N'était-ce pas un pari trop ambitieux sachant que les accords proposés par une Commission sous présidence estonienne sont nettement moins en phase avec la vision française de la réforme ? (et qu'il faudra attendre du temps avant d'avoir une présidence en phase avec cette vision française et/ou ouest européenne)

Mieux vaut avoir une présidence européenne de son côté pour mener à bien une réforme. La présidence d’un pays comme la Bulgarie qui profite assez largement du système malgré l’ouverture d’un dialogue avec Macron lors de son voyage du mois d’août, pourrait mettre sur le devant de la scène les divisions européennes sur cette question. Les pays d’Europe centrale et orientale sont inquiets de l’impact de la réforme sur leurs entreprises nationales qui en profite pour gagner des parts de marché à l’Ouest.

Néanmoins, il existe un assez large consensus au sein des pays d’Europe de l’ouest et cette réforme ne nécessite pas l’unanimité. De plus, la Commission, bien qu’elle ait fait une proposition de réforme moins ambitieuse dans un premier temps, soutient aussi cette révision. Emmanuel Macron a saisi l’opportunité de la remise en cause assez large de la directive, notamment en Allemagne, pour montrer sa volonté de réformer l’Union européenne, en s’attaquant à un dossier symbolique qui devait en principe pas être bien moins compliqué à traiter que celui de l’euro par exemple. Comme il est confronté à une impasse sur la réforme de la zone euro, avec les concessions très limitées qu’Angela Merkel pourra accepter, la réforme du travail détaché lui offre la possibilité d’agir sur un dossier symboliquement important en évoluant un terrain en principe praticable sur le plan de la politique européenne, malgré le désaccord entre l’Est et l’Ouest.

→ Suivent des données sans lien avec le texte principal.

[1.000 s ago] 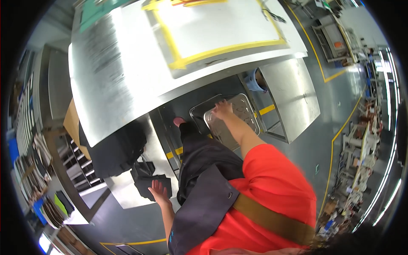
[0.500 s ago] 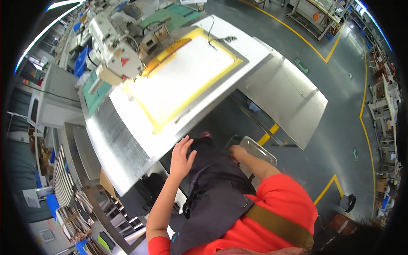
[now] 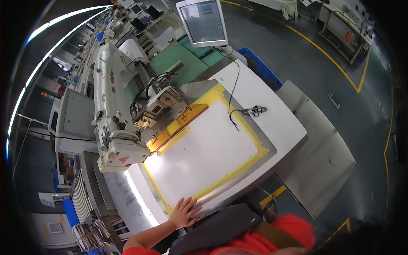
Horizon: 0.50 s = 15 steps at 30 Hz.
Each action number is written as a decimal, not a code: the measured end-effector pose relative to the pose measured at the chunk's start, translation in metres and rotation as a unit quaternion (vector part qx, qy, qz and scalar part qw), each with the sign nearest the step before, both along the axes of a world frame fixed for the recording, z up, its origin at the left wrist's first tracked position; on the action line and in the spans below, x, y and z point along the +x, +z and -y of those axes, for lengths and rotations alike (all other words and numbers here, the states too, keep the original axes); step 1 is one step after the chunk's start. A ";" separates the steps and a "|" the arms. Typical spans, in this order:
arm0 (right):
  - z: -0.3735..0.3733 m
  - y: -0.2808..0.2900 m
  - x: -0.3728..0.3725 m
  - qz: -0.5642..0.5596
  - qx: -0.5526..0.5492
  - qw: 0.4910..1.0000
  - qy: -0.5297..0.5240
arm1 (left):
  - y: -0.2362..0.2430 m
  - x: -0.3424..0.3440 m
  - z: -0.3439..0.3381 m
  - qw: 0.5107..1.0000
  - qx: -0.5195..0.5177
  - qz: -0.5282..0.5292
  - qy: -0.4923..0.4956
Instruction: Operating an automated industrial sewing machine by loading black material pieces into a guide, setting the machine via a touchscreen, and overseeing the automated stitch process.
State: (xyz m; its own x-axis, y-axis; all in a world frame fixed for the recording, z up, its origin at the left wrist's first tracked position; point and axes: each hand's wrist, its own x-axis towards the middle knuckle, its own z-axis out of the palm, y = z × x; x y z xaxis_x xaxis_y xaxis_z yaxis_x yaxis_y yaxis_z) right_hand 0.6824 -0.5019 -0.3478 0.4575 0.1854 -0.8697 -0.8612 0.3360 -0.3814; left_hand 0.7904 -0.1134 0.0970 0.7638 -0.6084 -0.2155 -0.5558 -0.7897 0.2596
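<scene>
L hand [image 3: 185, 212], btm ctr of frame: fingers spread, nothing held, on table [image 3: 284, 124] edge. R hand unseen, can't tell. Step prob. bracing; next calls for steady lean.

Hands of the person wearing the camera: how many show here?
1: the left hand, at the near edge of the white worktop, beside yellow tape. The right hand is not visible; it may be hidden.

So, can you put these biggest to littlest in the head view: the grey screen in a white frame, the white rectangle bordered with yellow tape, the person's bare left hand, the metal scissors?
1. White rectangle
2. Grey screen
3. Left hand
4. Metal scissors
</scene>
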 end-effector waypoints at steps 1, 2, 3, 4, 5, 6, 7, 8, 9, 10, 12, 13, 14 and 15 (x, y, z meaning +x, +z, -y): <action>0.001 -0.001 0.024 0.007 -0.005 0.999 0.032 | -0.002 -0.002 -0.002 1.000 -0.001 -0.003 0.010; 0.001 -0.002 0.046 0.014 -0.010 0.998 0.064 | -0.005 -0.006 -0.005 1.000 -0.002 0.012 -0.001; 0.000 -0.002 0.068 0.022 -0.016 0.995 0.094 | -0.008 -0.003 -0.006 1.000 -0.004 0.028 -0.013; -0.001 -0.003 0.088 0.030 -0.022 0.992 0.123 | -0.010 0.000 -0.008 1.000 -0.007 0.027 -0.006; -0.002 -0.003 0.106 0.038 -0.029 0.987 0.151 | -0.008 0.002 -0.008 0.999 -0.004 0.033 -0.014; -0.002 -0.001 0.118 0.044 -0.036 0.982 0.180 | -0.007 -0.001 -0.008 0.999 0.000 0.037 -0.021; -0.001 0.001 0.128 0.051 -0.044 0.976 0.207 | -0.006 0.003 -0.008 1.000 -0.001 0.025 -0.015; 0.000 0.003 0.137 0.059 -0.053 0.969 0.233 | -0.005 0.002 -0.008 1.000 -0.008 0.024 -0.012; 0.003 0.010 0.152 0.070 -0.065 0.963 0.253 | -0.007 0.004 -0.009 0.999 0.006 0.024 -0.022; 0.007 0.012 0.163 0.081 -0.078 0.955 0.275 | -0.008 0.004 -0.009 0.999 0.021 0.024 -0.030; 0.016 0.018 0.182 0.103 -0.104 0.937 0.318 | -0.002 0.007 -0.008 0.998 0.042 0.030 -0.044; 0.021 0.022 0.189 0.114 -0.116 0.927 0.338 | 0.000 0.008 -0.007 0.995 0.073 0.031 -0.058; 0.025 0.028 0.200 0.127 -0.130 0.915 0.361 | -0.003 0.008 -0.005 0.996 0.065 0.040 -0.056; 0.028 0.030 0.204 0.137 -0.140 0.903 0.382 | -0.003 0.006 -0.005 0.998 0.043 0.037 -0.039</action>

Quel sont les enjeux de la réunion des ministres aujourd'hui à Luxembourg au sujet de ce dossier ? La France est-elle capable de rassembler une majorité suffisante avec notamment le soutien éventuel de Madrid ?

L’enjeu principal en ce qui concerne le travail détaché consiste à se mettre d’accord sur une révision qui susciterait l’accord des pays de l’Europe de l’Ouest mais surtout de pouvoir rallier un certain nombre de pays d’Europe centrale et orientale, en échange de concessions sur d’autres dossiers. Il s’agit non seulement d’avoir une majorité suffisante pour passer les différentes étapes de confirmation de la révision entre le Parlement, la Commission et le Conseil européen, mais aussi de dépasser la division entre Est et Ouest. Les négociations sont rendues compliquées par l’instabilité politique qui affecte de nombreux pays européens où les élections ont de plus en plus tendance à produire des résultats surprenants. On est loin de l’idée défendue au lendemain de l’élection de Macron selon laquelle la vague populiste se serait échouée sur les rives d’Europe continentale après l’élection de Trump et le Brexit. En Allemagne, Angela Merkel cherche à former une coalition compliquée notamment avec un FDP devenu eurosceptique (selon la variante allemande de l’euroscepticisme, orthodoxe sur le plan fiscal). En Autriche, l’extrême droite s’apprête à rejoindre une coalition emmenée par les conservateurs. La République tchèque a vu un parti mené par un milliardaire eurosceptique gagner les élections. Il ne s’agit guère actuellement de négociations entre gouvernements bien en place avec une ligne politique clairement établie.

Pour les gouvernements d’Europe de l’Ouest il s’agit de montrer qu’ils cherchent à remettre l’UE sur une voie plus équilibrée et plus viable économiquement. Mais pour les gouvernements d’Europe centrale où une vague eurosceptique prend de l’ampleur, des concessions trop fortes risquent de donner l’impression auprès de leur électorat qu’ils se laissent dicter cette réforme par l’UE et les pays les plus riches, sans égard pour les affaires de leurs entreprises.

Ce dossier est un des plus simples à traiter en termes de réforme du cadre européen, comme l’Allemagne est également en faveur de cette réforme, et ça n’est pas le dossier le plus important, malgré son caractère symbolique fort. Alors que la réforme de la zone euro voulue par le gouvernement français n’a aucune chance d’aboutir, si ce n’est sous une forme quelque peu microscopique, les blocages sur le dossier plus simple du travail détaché montrent l’étendue du problème en ce qui concerne la réorientation pratique de l’Union européenne.